Harraga algériens détenus en prison à Malaga: Les premières expulsions d’Espagne ont commencé

Harraga algériens détenus en prison à Malaga: Les premières expulsions d’Espagne ont commencé

par Moncef Wafi, Le Quotidien d’Oran, 14 décembre 2017

Les premiers harraga internés, depuis novembre dernier, dans le centre pénitentiaire d’Archidona, près de Malaga, dans le sud de l’Espagne, commencent à être expulsés vers l’Algérie. Ainsi, 40 Algériens détenus dans cette prison, construite récemment, et qui devrait commencer à accueillir des détenus en 2018, ont été acheminés dans deux bus jusqu’à Valence pour leur expulsion en Algérie. Une démarche dénoncée par la plate-forme citoyenne contre le CID Archidona, qui indique avoir été informée que le Centre de rétention d’étrangers improvisé était en contact avec le consul algérien ainsi que des avocats pour les démarches administratives, en vue de l’expulsion des immigrés clandestins. Rappelons que Madrid comptait demander à Alger de renforcer le contrôle frontalier de ses mille kilomètres de côtes afin de stopper ces débordements coordonnés d’immigrants illégaux et éviter les tragédies humaines qui en découlent. Dani Machuca, porte-parole de la plateforme, dénonce également l’empressement de la justice espagnole à accélérer les notifications d’expulsion. Une urgence décidée par la montée de la protestation populaire à Malaga qui conteste le recours à des internements administratifs dans une prison. Le compte Twitter «Borders without Filter» a rapporté que les proches des migrants rapatriés de la prison d’Archidona ont annoncé leur arrivée en Algérie. Les expulsions vont se succéder et il est probable que d’ici demain les migrants emprisonnés à Archidona seront tous rapatriés. Le ministre espagnol de l’Intérieur, Juan Ignacio Zoido, avait avoué être débordé par cet afflux sans précédent de harraga; 962 personnes sont arrivées par la mer depuis le 16 novembre dernier dont 562 Algériens. La moitié de ces migrants ont été interceptés non loin des côtes de Murcie, où ils ont été débarqués. Selon le quotidien espagnol d’information générale ABC, 600 Algériens ont débarqué à Almeria et Murcie entre le 26 octobre et le 3 novembre derniers. Pour faire face à la situation, Madrid a décidé d’«héberger» près de 500 de ces migrants, arrivés en Espagne après l’interception de leurs embarcations, dans le centre pénitentiaire d’Archidona.
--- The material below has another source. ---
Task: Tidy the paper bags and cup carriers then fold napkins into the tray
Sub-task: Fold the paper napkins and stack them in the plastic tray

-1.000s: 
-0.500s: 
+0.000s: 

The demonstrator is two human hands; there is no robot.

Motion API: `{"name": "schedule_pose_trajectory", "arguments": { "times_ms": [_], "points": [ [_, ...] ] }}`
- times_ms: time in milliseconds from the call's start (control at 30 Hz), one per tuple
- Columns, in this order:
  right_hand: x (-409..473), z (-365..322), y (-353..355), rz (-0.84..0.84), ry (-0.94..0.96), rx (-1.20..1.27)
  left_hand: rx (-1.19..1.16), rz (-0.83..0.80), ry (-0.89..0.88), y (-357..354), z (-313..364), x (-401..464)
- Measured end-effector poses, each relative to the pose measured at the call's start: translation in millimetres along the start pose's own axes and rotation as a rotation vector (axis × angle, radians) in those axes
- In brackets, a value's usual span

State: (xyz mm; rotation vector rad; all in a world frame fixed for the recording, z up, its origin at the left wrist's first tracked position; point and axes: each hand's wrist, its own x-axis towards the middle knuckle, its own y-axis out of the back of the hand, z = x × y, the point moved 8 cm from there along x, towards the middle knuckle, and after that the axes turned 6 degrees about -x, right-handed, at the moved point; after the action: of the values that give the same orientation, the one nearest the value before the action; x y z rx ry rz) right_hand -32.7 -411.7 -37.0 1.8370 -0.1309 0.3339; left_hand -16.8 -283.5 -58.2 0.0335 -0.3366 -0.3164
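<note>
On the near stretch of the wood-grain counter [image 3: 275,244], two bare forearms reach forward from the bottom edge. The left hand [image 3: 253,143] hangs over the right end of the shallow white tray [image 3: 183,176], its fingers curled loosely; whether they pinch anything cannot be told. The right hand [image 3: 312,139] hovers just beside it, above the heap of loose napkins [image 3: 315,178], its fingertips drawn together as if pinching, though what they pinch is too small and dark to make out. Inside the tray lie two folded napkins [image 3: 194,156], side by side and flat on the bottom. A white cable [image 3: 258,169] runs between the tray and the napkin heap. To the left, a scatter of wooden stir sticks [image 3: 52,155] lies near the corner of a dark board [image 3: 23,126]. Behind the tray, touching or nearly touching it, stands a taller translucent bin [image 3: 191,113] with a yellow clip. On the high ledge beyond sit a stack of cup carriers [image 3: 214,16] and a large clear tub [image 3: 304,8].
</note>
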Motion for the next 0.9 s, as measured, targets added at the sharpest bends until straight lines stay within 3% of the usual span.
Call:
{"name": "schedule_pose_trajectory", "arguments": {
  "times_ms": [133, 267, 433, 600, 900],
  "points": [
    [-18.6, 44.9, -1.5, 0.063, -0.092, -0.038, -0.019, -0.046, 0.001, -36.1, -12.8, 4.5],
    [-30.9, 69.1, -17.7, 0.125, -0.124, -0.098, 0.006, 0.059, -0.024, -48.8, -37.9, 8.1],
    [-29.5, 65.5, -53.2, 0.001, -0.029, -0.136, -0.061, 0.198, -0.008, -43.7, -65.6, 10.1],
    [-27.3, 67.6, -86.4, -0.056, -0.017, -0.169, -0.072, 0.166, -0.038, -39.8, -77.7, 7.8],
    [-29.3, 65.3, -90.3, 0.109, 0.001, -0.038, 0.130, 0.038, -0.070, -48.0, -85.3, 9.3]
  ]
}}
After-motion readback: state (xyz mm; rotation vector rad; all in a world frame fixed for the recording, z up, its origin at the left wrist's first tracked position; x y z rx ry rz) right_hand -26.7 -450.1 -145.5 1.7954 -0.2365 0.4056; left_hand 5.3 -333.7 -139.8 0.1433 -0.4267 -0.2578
Cette décision d’interner les migrants dans un centre pénitentiaire n’a pas fait l’unanimité en Espagne puisque de nombreuses voix se sont fait entendre pour dénoncer son aspect inique. Ainsi, leur placement dans la prison d’Archidona a été vivement critiqué par des ONG locales dont Malaga Acoge, même si elle a été autorisée par la justice. «Nous sommes radicalement contre», a déclaré à l’AFP son directeur Alejandro Cortina, expliquant que des étrangers ne peuvent être retenus dans des prisons. «Nous ne savons pas s’il y aura du personnel habilité pour détecter la traite d’êtres humains, ni si un juge supervisera cette installation», à l’instar des centres de rétention d’étrangers. Le Service jésuite aux migrants, qui les assiste dans ces centres d’internement, a aussi estimé que la décision viole «des droits et garanties constitutionnels», regrettant que cette détention «criminalise injustement des personnes qui n’ont commis qu’une infraction administrative». Cette vague de dénonciations de diverses organisations a provoqué une visite parlementaire au centre et une autre visite surprise des techniciens de l’Ombudsman, une institution de défenseur du peuple. Cette dernière a d’ailleurs dénoncé dans un rapport «de nombreuses lacunes» enregistrées dans le centre, à l’instar des soins de santé ou dans la surveillance policière. Pour sa part, le procureur de Malaga, et après une visite à la prison d’Archidona, a considéré qu’il n’y a aucun dysfonctionnement qui doive être corrigé. La plate-forme citoyenne contre le CID d’Archidona a appelé, de son côté, à une nouvelle manifestation, le dimanche prochain à midi, devant la prison.